Rural India tries a new sterilization technique

The women rest on thin cotton mattresses on the schoolhouse floor, their brilliant crimson, turquoise, gold, and green skirts turning the drab classrooms into a riot of color.

Each is recovering from sterilization by a new surgical technique called laparoscopy, a sophisticated but simple method that could yet revolutionize India's plodding family planning program, officials say.

It has taken Bombay physician V.P. Mehta only two minutes apiece to sterilize these women.After a few hours rest, they will go home with their waiting husbands.

At the end of the day, attendants dismantle the temporary operating theater they will set up again the next day at another camp.

Women have been known to swamp the one-day sterilization camps run by the Rajasthani state government in rural areas.

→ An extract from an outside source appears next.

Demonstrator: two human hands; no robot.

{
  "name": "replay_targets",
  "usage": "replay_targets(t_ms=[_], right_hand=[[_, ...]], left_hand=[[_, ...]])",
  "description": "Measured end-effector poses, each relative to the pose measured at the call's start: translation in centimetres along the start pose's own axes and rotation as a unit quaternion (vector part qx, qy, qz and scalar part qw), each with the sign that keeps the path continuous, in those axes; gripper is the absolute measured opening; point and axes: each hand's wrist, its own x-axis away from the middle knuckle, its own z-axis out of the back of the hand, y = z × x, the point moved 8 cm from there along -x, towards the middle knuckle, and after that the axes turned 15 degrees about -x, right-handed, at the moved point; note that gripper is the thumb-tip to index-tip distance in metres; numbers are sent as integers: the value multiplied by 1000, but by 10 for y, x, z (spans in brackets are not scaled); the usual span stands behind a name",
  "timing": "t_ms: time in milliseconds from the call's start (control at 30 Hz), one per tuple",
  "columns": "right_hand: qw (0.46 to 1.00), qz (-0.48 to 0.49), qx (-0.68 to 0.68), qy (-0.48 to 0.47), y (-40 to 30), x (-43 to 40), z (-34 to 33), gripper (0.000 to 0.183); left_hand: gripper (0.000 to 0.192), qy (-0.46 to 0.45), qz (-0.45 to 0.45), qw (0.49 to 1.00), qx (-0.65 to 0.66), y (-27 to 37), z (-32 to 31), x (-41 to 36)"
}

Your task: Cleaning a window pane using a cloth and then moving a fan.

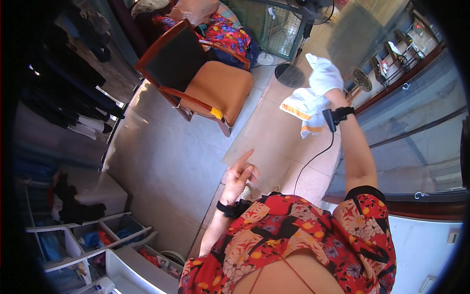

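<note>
A white towel with orange stripes (pixel 314 92) covers most of my right hand (pixel 335 96), which is stretched forward at the upper right; its lower end hangs loose. The towel seems to lie against a see-through pane (pixel 264 128), though contact is hard to tell. My left hand (pixel 243 175) is low in front of my body, holding nothing, its index finger extended and the others partly curled. Black bands circle both wrists, and a black cable (pixel 306 163) runs down from the right one.
A wooden armchair with an orange seat (pixel 220 88) stands ahead to the left. Beyond it are a floor fan (pixel 315 11) and floral fabric (pixel 227 36). A louvred panel (pixel 411 147) is at the right, wall shelves (pixel 394 58) above it. Hanging clothes (pixel 66 81) and storage bins (pixel 128 272) line the left.
</note>
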Motion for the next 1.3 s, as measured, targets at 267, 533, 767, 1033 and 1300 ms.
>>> replay_targets(t_ms=[267, 533, 767, 1033, 1300], right_hand=[[945, 170, -249, -126, -242, 92, -17, 45], [853, 149, -471, -167, -239, 97, 17, 49], [884, -58, -462, -51, -57, 38, 22, 28], [822, -274, -465, 182, 196, 96, 57, 19], [791, -285, -505, 193, 180, 111, -9, 24]], left_hand=[[48, 9, 36, 999, 14, -8, 12, 3], [50, -4, 56, 998, 41, -14, 11, 13], [49, -14, 20, 1000, 9, 9, 22, 12], [52, 11, 12, 999, 44, 11, 46, 24], [51, 21, 20, 992, 120, 15, 57, 51]])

"It's an economical, speedy, and easy method," says Dr. Mehta. "This has caught the fancy of the people," says Rajasthan's medical and health state secretary.

Laparoscopies are popular because they take less than a day and require only a small abdominal incision, under local anesthesia. Conventional tubectomies, on the other hand, involve hospital stays of several days.

Each woman sterilized this way gets a $13 incentive payment, part from the state government and part from the central government. It's a princely sum in rural areas where farm laborers draw less than 50 cents a day.

Because doctors need specialized training for these operations and laparoscopy instruments are delicate and expensive, the method is not yet widely used.

Indian officials, shocked by the 1981 census figures, are watching Rajasthan's laparoscopy program with special interest.

This state, on India's western borders, is one of India's poorest and fastest growing. Its population increased faster in 1971-1981 than during the previous decade; it grew by 32.36 percent compared to the national average of 24.75 percent over the 10-year period.

Last year, Rajasthan staged 660 laparoscopy camps, averaging nearly 100 operations per cam p.